Does APR on presidential units at deeded resort only apply to points in PR contract or do CWA points count towards? 
Does ability to book at other PR resorts & units  only apply to points in PR contract or do CWA points work for booking PR suites 12 months out?  meaning do you still get access to 75% of units held for PR owners? 


*Example*:
PR Home Resort 500k contract
CWA 500k Contract

Home PR Resort Book PR unit use all 500k points
Book PR unit from different resort 75% of held back units with remaining 500k points from CWA 12 months out?​
Thanks


----------



## Avislo (Mar 20, 2017)

whitewater said:


> We currently own CWA points.  Thinking of picking up a resale presidential reserve contract.
> 
> *Questions*
> 
> ...



ARP rights to use PR reserved units goes to PR units at any resort up to the amount of PR points owned.  What I do not know is if PR unit points exceed what is needed for the reservation but is less than what is needed for a 2nd one, can you use borrowed, credit pooled, or rental points to round out points needed for the 2nd reservation that is reserved time period reservation but not ARP.


----------



## Sandy VDH (Mar 20, 2017)

I believe they are treated like separate inventory buckets.  PR can book PR and any Wyndham.  Some PR units will eventually move over to Wyndham Club inventory, based on release business rules.

It is also how Margaritaville points are treated.

Is is not an account setting like VIP is, it is point characteristics.

From the supplement document....
Presidential Reserve and Points Usage (on page 380):
• Only CLUB WYNDHAM Plus Presidential Reserve Points may be used for any Presidential Reserve Exclusive Benefits.


----------



## whitewater (Mar 20, 2017)

Sandy VDH said:


> I believe they are treated like separate inventory buckets.  PR can book PR and any Wyndham.  Some PR units will eventually move over to Wyndham Club inventory, based on release business rules.
> 
> It is also how Margaritaville points are treated.
> 
> ...



Most helpful.  Helps me know what direction I want to go with resale purchase contract size.


----------



## cayman01 (Mar 27, 2017)

PR will only count for the points you have under that PR contract(s). If it doesn't say PR on your contract they will not count towards PR benefits unlike VIP. PR is DEEDED with your points. Cannot be taken away. VIP is NOT. Therein lies the difference.


----------



## Marathoner (Apr 23, 2017)

Avislo said:


> ARP rights to use PR reserved units goes to PR units at any resort up to the amount of PR points owned.

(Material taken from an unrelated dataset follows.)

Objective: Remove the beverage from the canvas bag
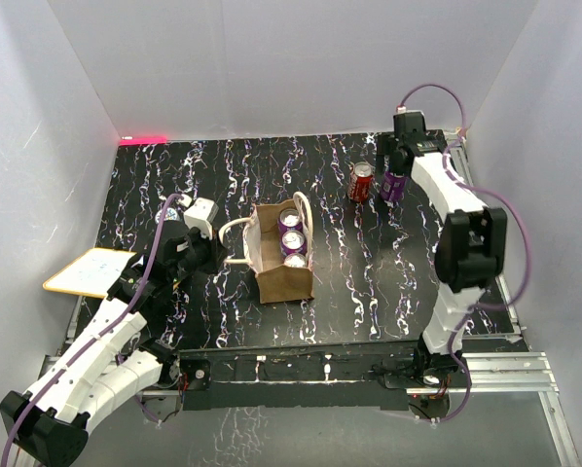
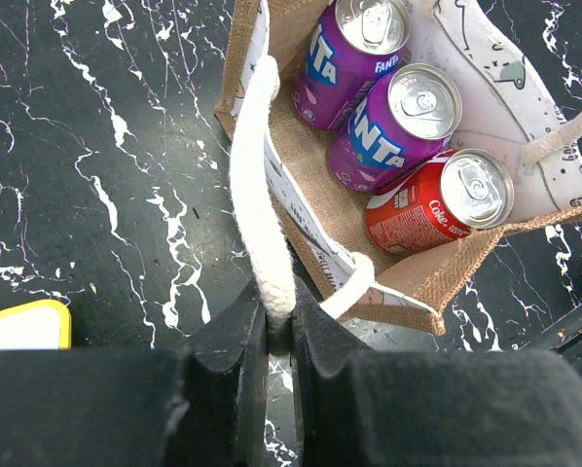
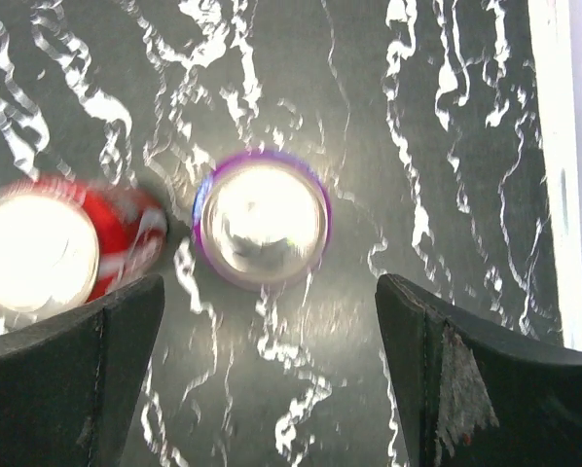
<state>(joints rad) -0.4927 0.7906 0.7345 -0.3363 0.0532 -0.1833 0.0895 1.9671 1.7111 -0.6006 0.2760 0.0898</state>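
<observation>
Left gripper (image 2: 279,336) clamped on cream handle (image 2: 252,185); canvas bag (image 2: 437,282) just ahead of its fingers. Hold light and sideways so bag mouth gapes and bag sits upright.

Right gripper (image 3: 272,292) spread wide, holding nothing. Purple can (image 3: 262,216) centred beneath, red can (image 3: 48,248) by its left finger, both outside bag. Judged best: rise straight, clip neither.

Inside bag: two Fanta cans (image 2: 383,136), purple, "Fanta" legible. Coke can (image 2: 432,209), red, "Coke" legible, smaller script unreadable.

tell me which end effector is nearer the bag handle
Left. The left end effector is shut on the handle; the right end effector hovers open over a purple can, far behind the bag.
</observation>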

Re-editing my original question since I found the answer.  14 month ARP at home resort and 12 month ARP rights at non-home resort.

Does anybody know how much PR owners are out there?  Given cost, I assume very few?  This would mean that if you own PR, most PR units including holidays such as week 52 would probably be available at 12 months, correct?  Does anyone have a view on this?


----------



## Bigrob (Apr 23, 2017)

Marathoner said:


> Re-editing my original question since I found the answer.  14 month ARP at home resort and 12 month ARP rights at non-home resort.
> 
> Does anybody know how much PR owners are out there?  Given cost, I assume very few?  This would mean that if you own PR, most PR units including holidays such as week 52 would probably be available at 12 months, correct?  Does anyone have a view on this?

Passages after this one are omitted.